**Exercise**
Whenever the word "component" turns up in a line of the data below, copy that line.

**Source data**
______
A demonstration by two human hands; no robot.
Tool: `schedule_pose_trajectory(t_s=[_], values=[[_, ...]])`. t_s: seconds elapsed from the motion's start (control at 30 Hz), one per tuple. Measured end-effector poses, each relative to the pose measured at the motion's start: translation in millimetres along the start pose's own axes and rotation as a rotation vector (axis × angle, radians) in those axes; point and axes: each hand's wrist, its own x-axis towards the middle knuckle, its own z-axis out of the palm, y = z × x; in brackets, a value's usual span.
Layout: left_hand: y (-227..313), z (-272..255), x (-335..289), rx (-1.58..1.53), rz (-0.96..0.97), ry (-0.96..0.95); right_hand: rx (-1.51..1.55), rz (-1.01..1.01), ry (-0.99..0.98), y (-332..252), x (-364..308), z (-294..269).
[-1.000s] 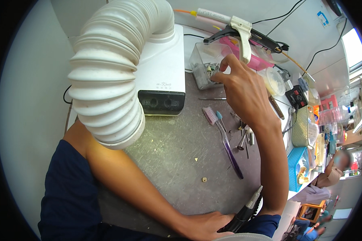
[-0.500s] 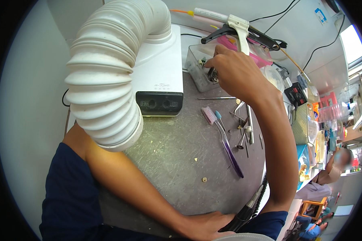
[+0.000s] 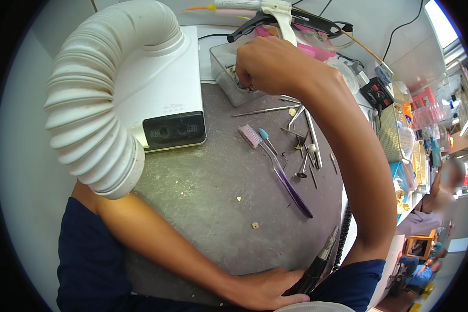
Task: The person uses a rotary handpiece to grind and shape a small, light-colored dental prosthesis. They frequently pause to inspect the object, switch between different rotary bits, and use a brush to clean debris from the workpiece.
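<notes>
My left hand rests near the front edge of the bench, closed around a black rotary handpiece with a metal tip. My right hand reaches to the back, over a clear plastic container of small parts. Its fingers curl down inside the container; what they pinch, if anything, is hidden. On the bench below that hand lie a thin metal instrument, several small rotary bits and a purple-handled toothbrush.
A white dust extractor with a thick ribbed hose stands at the left. A white caulking-type gun lies behind the container. Baskets line the right side; a person sits farther off. Small pale bits lie on the bench.
The view has shifted, moving the bench items leftward. My right hand has turned, its fingers curling into the container. My left hand keeps its grip on the handpiece.
</notes>
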Motion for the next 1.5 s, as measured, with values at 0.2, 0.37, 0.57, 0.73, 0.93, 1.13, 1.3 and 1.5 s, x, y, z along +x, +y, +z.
schedule_pose_trajectory(t_s=[0.2,0.37,0.57,0.73,0.93,1.13,1.3,1.5], values=[[-3.1,1.5,0.9,-0.003,-0.022,0.007,-0.064,-0.068,-0.010,-9.1,1.0,-3.6],[-5.3,6.1,2.0,-0.006,-0.032,0.011,-0.151,-0.092,-0.036,-12.6,0.1,-6.7],[-2.1,-0.1,0.7,-0.018,-0.032,0.004,-0.177,-0.127,-0.057,-8.9,-1.8,-8.8],[-5.9,1.0,2.1,-0.027,-0.029,0.017,-0.195,-0.137,-0.081,-9.1,1.8,-8.7],[-9.5,1.9,0.5,-0.048,-0.027,0.055,-0.122,-0.133,-0.060,-5.3,4.4,-4.3],[-10.5,5.2,1.5,-0.059,-0.014,0.083,-0.139,-0.132,-0.093,-7.0,3.3,-7.9],[-9.4,7.6,-0.1,-0.049,0.018,0.107,-0.107,-0.165,-0.007,-4.3,6.7,-1.1],[-19.3,15.8,0.1,0.020,0.168,0.184,0.353,-0.188,0.587,11.3,-36.1,-16.4]])
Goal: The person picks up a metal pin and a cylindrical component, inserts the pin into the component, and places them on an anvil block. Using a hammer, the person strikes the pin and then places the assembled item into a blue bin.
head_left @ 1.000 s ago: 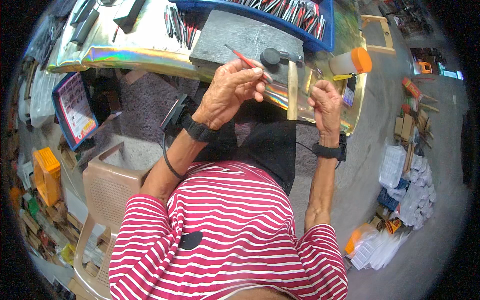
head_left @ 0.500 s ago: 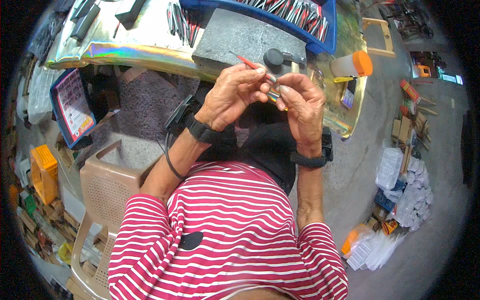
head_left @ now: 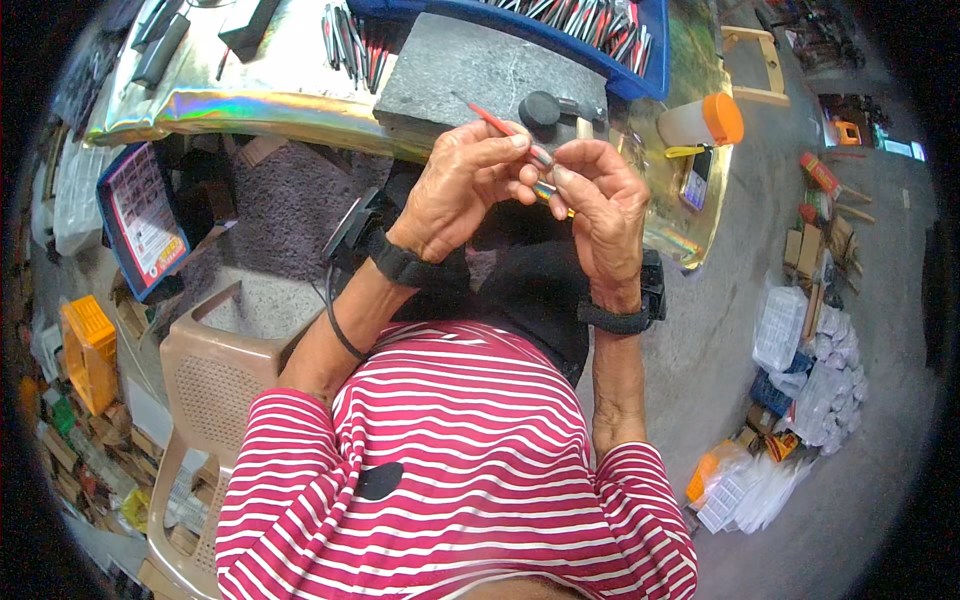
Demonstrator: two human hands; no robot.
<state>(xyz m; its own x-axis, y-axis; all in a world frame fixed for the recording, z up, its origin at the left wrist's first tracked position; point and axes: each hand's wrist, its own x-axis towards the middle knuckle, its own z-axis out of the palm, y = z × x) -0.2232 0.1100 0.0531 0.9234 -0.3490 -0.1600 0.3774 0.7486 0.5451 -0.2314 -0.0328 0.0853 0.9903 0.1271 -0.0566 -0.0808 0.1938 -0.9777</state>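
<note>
Between the thumb and fingers of my left hand point(head_left: 462, 185) is a slim red tool point(head_left: 490, 119) with a thin, pointed metal tip aimed up and left. Its lower end meets the fingertips of my right hand point(head_left: 606, 205), which are pinched together. Below those fingertips shows a short, thin piece with blue and yellow bands point(head_left: 545, 190); whether it joins the red tool is hidden. Both hands are held above my lap, at the near edge of a grey stone block point(head_left: 450, 75). On the block rests a hammer with a round black head point(head_left: 540, 110).
A blue tray point(head_left: 655, 60) of many slim red, black and silver pieces stands behind the block, with a loose bunch point(head_left: 350, 45) to its left. An orange-lidded jar point(head_left: 690, 125) and a phone point(head_left: 697, 182) lie at right. A plastic chair point(head_left: 215, 370) stands at left.
Both hands keep nearly the same pose and hold. The whole bench view has shifted slightly up and left.
</note>
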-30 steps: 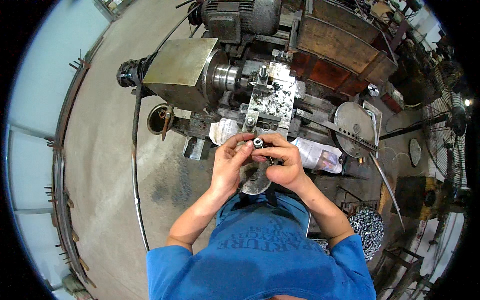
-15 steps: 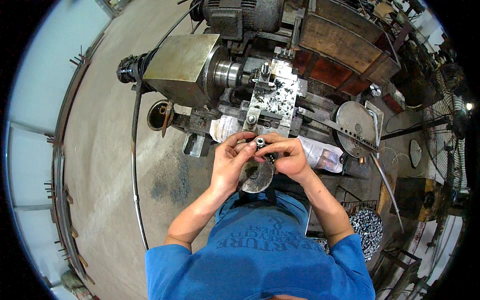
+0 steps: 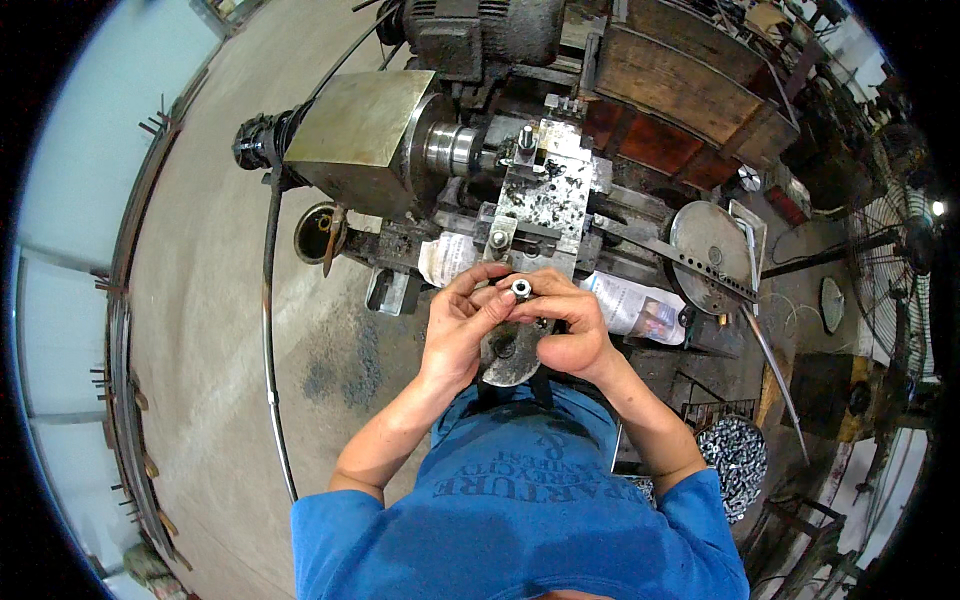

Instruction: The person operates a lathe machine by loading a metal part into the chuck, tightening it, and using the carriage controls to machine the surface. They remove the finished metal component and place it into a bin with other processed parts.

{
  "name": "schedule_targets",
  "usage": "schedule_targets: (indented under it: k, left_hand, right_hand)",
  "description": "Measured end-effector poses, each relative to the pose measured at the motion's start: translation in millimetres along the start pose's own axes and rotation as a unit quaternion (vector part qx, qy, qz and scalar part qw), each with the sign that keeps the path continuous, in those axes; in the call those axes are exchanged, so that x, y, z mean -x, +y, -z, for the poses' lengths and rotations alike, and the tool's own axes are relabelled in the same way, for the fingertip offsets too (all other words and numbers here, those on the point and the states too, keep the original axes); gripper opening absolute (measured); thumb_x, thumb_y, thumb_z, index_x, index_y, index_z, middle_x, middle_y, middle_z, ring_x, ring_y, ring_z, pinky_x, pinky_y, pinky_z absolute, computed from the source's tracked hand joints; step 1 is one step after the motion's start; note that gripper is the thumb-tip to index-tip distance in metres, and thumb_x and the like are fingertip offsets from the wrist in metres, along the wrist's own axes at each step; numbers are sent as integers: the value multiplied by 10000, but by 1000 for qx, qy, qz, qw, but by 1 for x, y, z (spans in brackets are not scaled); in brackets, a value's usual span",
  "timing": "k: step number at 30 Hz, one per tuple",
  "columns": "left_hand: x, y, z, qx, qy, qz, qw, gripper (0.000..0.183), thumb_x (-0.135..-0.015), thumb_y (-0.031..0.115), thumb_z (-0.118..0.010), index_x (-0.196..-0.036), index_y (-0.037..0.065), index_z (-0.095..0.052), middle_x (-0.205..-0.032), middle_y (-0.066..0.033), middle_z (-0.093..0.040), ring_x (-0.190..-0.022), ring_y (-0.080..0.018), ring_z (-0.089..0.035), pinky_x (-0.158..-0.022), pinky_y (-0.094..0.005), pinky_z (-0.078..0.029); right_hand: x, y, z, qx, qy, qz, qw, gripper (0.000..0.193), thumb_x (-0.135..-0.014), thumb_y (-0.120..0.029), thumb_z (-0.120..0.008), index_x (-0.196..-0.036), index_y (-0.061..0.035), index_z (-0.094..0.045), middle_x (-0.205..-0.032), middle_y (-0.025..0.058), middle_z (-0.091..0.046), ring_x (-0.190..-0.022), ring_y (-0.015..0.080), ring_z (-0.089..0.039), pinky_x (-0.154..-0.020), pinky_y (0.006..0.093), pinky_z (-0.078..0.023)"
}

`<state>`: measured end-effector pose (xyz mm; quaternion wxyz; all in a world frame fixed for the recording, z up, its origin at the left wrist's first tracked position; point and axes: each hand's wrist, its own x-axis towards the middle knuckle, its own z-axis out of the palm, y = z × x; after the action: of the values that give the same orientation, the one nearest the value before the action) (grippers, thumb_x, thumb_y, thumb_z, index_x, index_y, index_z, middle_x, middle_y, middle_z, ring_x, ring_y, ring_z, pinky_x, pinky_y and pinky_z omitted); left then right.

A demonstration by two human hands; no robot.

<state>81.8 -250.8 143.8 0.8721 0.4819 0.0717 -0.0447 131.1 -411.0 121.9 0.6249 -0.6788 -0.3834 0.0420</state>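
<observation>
A small shiny metal nut-like part (image 3: 521, 288) with a round hole sits between my fingertips, its open end facing up. My left hand (image 3: 455, 325) pinches it with thumb and forefinger from the left. From the right, my right hand (image 3: 572, 318) has its fingers closed about the same part, with the thumb held lower. Just below both hands is a round dark metal handwheel (image 3: 508, 360) of the lathe. Beyond them, a tool post bolt (image 3: 500, 240) rises from the oily cross slide (image 3: 545, 200), which is strewn with dark chips.
The spindle (image 3: 450, 150) and its metal-covered headstock (image 3: 355, 120) stand at left, a motor (image 3: 485, 35) behind. A pot (image 3: 318, 232) sits left of the bed. At right are a round metal plate (image 3: 705, 240), printed paper (image 3: 635, 305) and a container of small metal parts (image 3: 733, 465).
The small part has tilted so its hole now shows more plainly. My right hand's fingers have shifted around it, and the right thumb has moved slightly down and left.
</observation>
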Motion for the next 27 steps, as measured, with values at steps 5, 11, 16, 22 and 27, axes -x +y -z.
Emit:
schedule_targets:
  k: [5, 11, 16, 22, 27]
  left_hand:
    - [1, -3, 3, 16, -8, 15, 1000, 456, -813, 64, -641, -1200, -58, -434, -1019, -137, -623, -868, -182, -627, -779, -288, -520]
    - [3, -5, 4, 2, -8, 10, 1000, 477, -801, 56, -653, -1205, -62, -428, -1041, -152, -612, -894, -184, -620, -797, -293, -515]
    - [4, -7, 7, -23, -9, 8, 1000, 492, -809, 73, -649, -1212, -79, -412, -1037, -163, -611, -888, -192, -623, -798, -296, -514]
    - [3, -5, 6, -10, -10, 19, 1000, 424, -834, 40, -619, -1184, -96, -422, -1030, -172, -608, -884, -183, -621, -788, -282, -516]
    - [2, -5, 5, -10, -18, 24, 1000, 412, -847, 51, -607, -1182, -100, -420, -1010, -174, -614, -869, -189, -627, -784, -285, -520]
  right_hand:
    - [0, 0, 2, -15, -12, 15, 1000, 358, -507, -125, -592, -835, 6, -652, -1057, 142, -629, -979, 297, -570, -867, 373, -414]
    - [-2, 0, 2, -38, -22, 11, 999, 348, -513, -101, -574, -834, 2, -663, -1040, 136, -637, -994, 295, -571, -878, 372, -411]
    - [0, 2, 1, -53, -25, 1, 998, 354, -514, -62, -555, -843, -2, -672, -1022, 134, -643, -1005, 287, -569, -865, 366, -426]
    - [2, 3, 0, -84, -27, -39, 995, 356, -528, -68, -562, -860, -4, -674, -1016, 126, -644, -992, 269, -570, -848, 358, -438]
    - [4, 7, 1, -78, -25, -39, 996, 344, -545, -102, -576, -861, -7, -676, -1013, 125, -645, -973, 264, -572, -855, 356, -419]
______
**Output for this exercise**
Goal: The person picks up a metal pin and a cylindrical component, inserts the pin into the component, and places them on an anvil block. Using a hammer, the person strikes the pin and then places the assembled item into a blue bin.
Instruction: The person operates a lathe machine by loading a metal part into the chuck, tightening it, and using the carriage controls to machine the surface. They remove the finished metal component and place it into a bin with other processed parts.

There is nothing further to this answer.